Ken Dunn - Executive Director - TransaveUK Credit Union

Ken introduced himself as one of three paid executive directors at TransaveUK, an employee based credit union that has been in existence since 1996. Since the turn of the century, TransaveUK's assets have grown from around £550k to almost £23m. Over the same time period the TransaveUK loan book has risen from £520k to almost £18m giving a loans to assets ratio of around 78%. Bad debt ratios over the life of the last 10 years average out at just 2.5%. TransaveUK has an active membership of around 11,000 members. The TransaveUK performance compares very favourably to the overall credit union movement which in December 2015 averaged out at just 56% loans to assets. The PEARLS ratio target is recommended to be 70%-80%. Ken said that TransaveUK has a "less risky" membership than many community based credit unions as 90% of all payments are received via payroll deductions. Ken also said that TransaveUK believes in responsible lending but also said that they are not too risk averse. They use the Automated Lending and Decision System but are prepared to be lenient on the lending criteria. A success factor highlighted is the speed of loan decision making, with a 3 day turn around from application into the member's bank account. To achieve this TransaveUK has scrapped its credit committee and outsourced the internal audit function. Also key to success is having simple and clear loan products at competitive interest rates for the credit union's particular membership portfolio, with interest rates varying from 4% (for secured loans up £10,000) to 30% (for an instant loan up to £500 not linked or attached to shares).


Andrew Breese - CEO, Moneywise Credit Union

Andrew spoke about the benefits of automation, which include increased productivity, increased speed, reduction in the number of errors and reduced waste. Moneywise now uses Kanban Boards which are a work and workflow visualisation tool that enables you to optimize the flow of your work. Using these boards, all members of the credit union team can see the progress and pick an activity without the need for meetings or communication.

Moneywise also uses the Lean Process which focusses on the reduction of waste to improve overall customer value. Lean aims to eliminate any extra time, labour or material producing a product or service without adding value. Products and services are therefore only generated for a specific customer order rather than being added to an inventory. The goals of the lean process are to improve quality, eliminate waste, reduce lead time and reduce total costs. Lean shows us how to recognise and eliminate waste and not to accept it as the "way things have always been done around here". Lean identifies seven deadly wastes that include inventory (unneeded files, unnecessary copies and excessive unread emails); overproduction (producing reports before they are needed); overprocessing (multiple approval signatures or entering data in multiple systems); transportation (filing or saving documents that will never be used again); motion (selecting additional fields to retrieve previous information or searching for misplaced files); waiting (delays in getting feedback/decisions from peers or top management).

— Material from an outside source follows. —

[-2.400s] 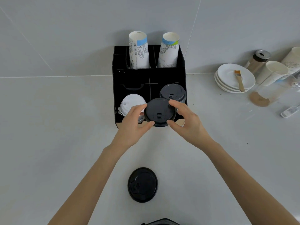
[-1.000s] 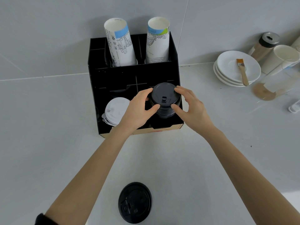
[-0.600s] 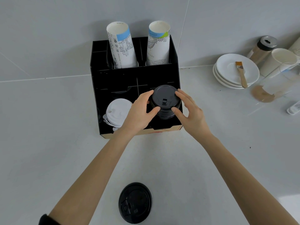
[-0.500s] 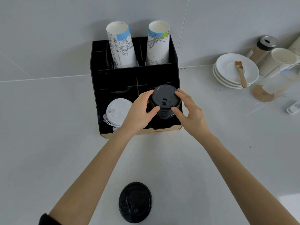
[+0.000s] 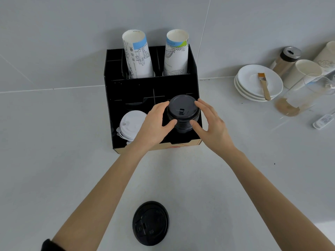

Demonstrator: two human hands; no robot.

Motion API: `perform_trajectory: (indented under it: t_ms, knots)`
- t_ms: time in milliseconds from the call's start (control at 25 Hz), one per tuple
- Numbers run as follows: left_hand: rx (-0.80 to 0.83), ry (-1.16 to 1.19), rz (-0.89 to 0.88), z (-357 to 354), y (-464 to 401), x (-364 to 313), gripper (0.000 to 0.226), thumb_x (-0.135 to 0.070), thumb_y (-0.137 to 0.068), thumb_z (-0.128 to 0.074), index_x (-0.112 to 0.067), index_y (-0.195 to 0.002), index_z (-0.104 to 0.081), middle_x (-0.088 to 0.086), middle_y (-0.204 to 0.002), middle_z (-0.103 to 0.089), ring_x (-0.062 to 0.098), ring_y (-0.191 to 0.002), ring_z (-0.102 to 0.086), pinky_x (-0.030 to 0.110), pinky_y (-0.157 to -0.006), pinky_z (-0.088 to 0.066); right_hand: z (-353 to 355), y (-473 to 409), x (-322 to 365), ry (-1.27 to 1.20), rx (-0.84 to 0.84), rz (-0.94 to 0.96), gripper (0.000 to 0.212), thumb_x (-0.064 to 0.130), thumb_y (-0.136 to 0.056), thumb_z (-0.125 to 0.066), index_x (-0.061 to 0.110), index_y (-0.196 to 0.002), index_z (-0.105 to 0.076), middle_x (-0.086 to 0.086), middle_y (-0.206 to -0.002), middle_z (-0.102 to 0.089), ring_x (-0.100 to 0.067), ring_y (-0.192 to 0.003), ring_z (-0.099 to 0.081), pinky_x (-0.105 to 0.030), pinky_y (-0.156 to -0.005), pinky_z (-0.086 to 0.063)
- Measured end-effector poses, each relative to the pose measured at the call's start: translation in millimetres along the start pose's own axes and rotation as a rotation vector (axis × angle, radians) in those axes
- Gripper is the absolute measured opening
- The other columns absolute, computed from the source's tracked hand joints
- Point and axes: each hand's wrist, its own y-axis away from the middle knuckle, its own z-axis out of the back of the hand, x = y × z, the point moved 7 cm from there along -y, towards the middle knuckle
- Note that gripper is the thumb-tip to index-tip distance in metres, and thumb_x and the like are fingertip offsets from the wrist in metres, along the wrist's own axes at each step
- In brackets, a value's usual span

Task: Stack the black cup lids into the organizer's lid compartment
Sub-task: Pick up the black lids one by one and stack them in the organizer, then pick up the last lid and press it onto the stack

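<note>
Relocated since earlier: round black plastic cup lid [image 5: 182, 107], formerly held before the black compartmented organizer [image 5: 126, 91], now tops the black lid stack [image 5: 183, 126] in its front-right compartment. Stack of white plastic lids [image 5: 133, 122], front-left compartment; left hand [image 5: 154, 127], thumb and fingers curled against the black lid stack; right hand [image 5: 212, 127], likewise clasping it. Second black lid [image 5: 150, 222], flat on grey counter [image 5: 54, 160], well apart.

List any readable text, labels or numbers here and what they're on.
Nothing reads cleanly.
Right paper cup: sideways print, too blurred.
Left paper cup: small print and symbols, too small.
Organizer front edge: red print, unreadable.
White device: label too small.
Far-right cup: faint script, unreadable.
</note>
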Motion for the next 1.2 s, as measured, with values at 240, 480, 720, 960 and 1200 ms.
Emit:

The Moneywise loan application process has now been changed dramatically, eliminating questions that the credit union already knows the answer to. To improve the customer experience, Moneywise has introduced automatic form filling, automatic decision making, automatic credit agreements and electronic signatures, all of which has resulted in the loan application process being reduced from 5-7 days to 1-3 days. As a result, delinquency has reduced by 25%. Moneywise now uses cuForms which fully automates the application process with automated ID checks, automated credit checks, emailed updates and automated decision making.


Most of the credit unions' delegates rating speakers as either "good" or "very good".75% of the overnight delegates rated the accommodation at Village Hotel as "very good", with none rating it as less than "good". 60% of delegates rated the Friday evening meal as "very good", 35% as "good" and 5% as "average". The first ever live band performance, from local band Orion, was rated either "very good" or "good" by 90% of delegates, but around 10% thought that they were too loud and made conversation too difficult.